Significant: Extrapyramidal symptoms including tardive dyskinesia, akathisia, acute dystonic reactions, pseudoparkinsonism, hyperreflexia, oculogyric crises, opisthotonos; liver damage (prolonged use), reactivation or aggravation of psychosis, silent pneumonia, venous thromboembolism; anticholinergic effects (e.g. constipation, xerostomia, blurred vision, urinary retention), ocular effects with prolonged use (e.g. pigmentary retinopathy, lenticular and corneal deposit), CNS depression, oesophageal dysmotility or aspiration, hyperprolactinaemia, orthostatic hypotension, impaired core body temperature regulation, falls, grand mal convulsions, withdrawal symptoms. Cardiac disorders: Tachycardia, QT interval prolongation. Eye disorders: Glaucoma. Gastrointestinal disorders: Vomiting, nausea, salivation, faecal impaction, paralytic ileus. General disorders and administration site conditions: Lethargy, peripheral oedema. Investigations: Transient LFT abnormalities, blood pressure fluctuations, weight change. Rarely, increased serum cholesterol. Metabolism and nutrition disorders: Hyponatraemia, loss of appetite. Nervous system disorders: Drowsiness, headache, agitation. Psychiatric disorders: Insomnia. Renal and urinary disorders: Urinary retention, polyuria. Reproductive system and breast disorders: Gynaecomastia, menstrual irregularities, erectile dysfunction. Respiratory, thoracic and mediastinal disorders: Nasal congestion. Skin and subcutaneous tissue disorders: Rash, erythema, urticaria, seborrhoea, photosensitivity, eczema, exfoliative dermatitis. Vascular disorders: Hypertension.
Potentially Fatal: Neuroleptic malignant syndrome (NMS), arrhythmias, blood dyscrasias (e.g. leucopenia, neutropenia, agranulocytosis).
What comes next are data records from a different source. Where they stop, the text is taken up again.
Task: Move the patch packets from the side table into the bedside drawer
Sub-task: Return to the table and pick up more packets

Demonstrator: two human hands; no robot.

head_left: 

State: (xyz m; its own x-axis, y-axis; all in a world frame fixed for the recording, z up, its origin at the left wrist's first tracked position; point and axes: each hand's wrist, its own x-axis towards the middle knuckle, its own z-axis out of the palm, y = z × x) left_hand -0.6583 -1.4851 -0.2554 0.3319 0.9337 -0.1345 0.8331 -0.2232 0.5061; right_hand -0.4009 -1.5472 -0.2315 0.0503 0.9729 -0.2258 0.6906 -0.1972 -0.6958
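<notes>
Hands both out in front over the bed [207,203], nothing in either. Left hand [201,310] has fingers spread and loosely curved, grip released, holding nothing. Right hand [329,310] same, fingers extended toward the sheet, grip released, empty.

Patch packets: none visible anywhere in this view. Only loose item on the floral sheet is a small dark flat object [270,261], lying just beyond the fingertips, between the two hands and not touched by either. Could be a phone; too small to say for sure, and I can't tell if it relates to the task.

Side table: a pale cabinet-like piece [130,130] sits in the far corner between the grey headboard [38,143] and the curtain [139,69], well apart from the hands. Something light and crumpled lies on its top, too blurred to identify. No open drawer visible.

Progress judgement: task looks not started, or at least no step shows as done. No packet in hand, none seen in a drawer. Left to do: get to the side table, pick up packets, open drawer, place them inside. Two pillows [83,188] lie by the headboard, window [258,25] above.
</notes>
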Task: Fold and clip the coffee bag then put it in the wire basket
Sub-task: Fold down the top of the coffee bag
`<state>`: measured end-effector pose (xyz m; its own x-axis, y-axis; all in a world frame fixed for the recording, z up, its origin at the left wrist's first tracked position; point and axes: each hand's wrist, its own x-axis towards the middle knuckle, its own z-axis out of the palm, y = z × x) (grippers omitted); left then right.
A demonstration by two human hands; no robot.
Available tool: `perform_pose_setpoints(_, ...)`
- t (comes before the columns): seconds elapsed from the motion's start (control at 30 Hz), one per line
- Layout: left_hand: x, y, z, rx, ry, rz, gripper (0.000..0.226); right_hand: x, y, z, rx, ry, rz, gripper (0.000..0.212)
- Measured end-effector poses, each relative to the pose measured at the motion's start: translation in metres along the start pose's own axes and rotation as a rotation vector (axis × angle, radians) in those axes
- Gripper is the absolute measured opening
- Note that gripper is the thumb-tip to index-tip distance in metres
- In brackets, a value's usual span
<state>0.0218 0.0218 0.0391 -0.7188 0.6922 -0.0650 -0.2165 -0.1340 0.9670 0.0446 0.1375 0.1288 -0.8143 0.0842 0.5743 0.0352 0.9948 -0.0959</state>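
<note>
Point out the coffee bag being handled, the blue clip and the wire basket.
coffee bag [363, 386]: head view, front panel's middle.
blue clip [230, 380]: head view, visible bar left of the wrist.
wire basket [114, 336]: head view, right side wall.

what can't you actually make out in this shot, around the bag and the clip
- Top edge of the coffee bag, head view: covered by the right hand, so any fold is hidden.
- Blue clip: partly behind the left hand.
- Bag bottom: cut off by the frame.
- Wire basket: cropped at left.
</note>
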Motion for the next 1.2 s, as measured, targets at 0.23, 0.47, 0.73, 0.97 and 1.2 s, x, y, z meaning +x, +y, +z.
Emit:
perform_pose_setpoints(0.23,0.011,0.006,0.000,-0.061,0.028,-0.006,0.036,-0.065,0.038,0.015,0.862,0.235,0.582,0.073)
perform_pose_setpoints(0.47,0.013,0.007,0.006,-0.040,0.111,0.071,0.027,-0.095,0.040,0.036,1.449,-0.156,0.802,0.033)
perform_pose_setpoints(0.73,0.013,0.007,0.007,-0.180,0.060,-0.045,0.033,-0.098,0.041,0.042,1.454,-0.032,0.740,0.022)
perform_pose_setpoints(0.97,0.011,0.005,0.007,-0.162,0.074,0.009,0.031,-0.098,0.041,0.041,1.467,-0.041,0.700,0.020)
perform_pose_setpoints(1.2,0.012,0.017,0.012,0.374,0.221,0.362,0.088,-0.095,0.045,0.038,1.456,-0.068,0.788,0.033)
May increase risk of QT interval prolongation with class IA (e.g. quinidine, disopyramide, procainamide) and class III (e.g. amiodarone, sotalol) antiarrhythmics; certain tetracyclic antidepressants (e.g. maprotiline), other antipsychotics (e.g. phenothiazines, pimozide), lithium, quinine, pentamidine, sparfloxacin, terfenadine. May potentiate CNS depressant effects of opioids, antihistamines, barbiturates, sedatives, hypnotics, or analgesics. Antagonise the effects of sympathomimetic agents (e.g. epinephrine) and adrenergic-blocking agents (e.g. guanethidine, clonidine). May impair the effects of anti-parkinsonian agents (e.g. levodopa) and anticonvulsant agents. May decrease the metabolism of TCAs. May increase the effect of anticoagulants. May enhance the adverse effects of anticholinergic agents. May enhance the absorption of corticosteroids, digoxin, neuromuscular blocking agents. May increase the risk of hypotension with ACE inhibitors, angiotensin II antagonists, thiazide diuretics, MAOIs, and β-blockers. May increase the risk of extrapyramidal effects with methyldopa.

Antipsychotics

N05AB02 - fluphenazine ; Belongs to the class of phenothiazine antipsychotics with piperazine structure.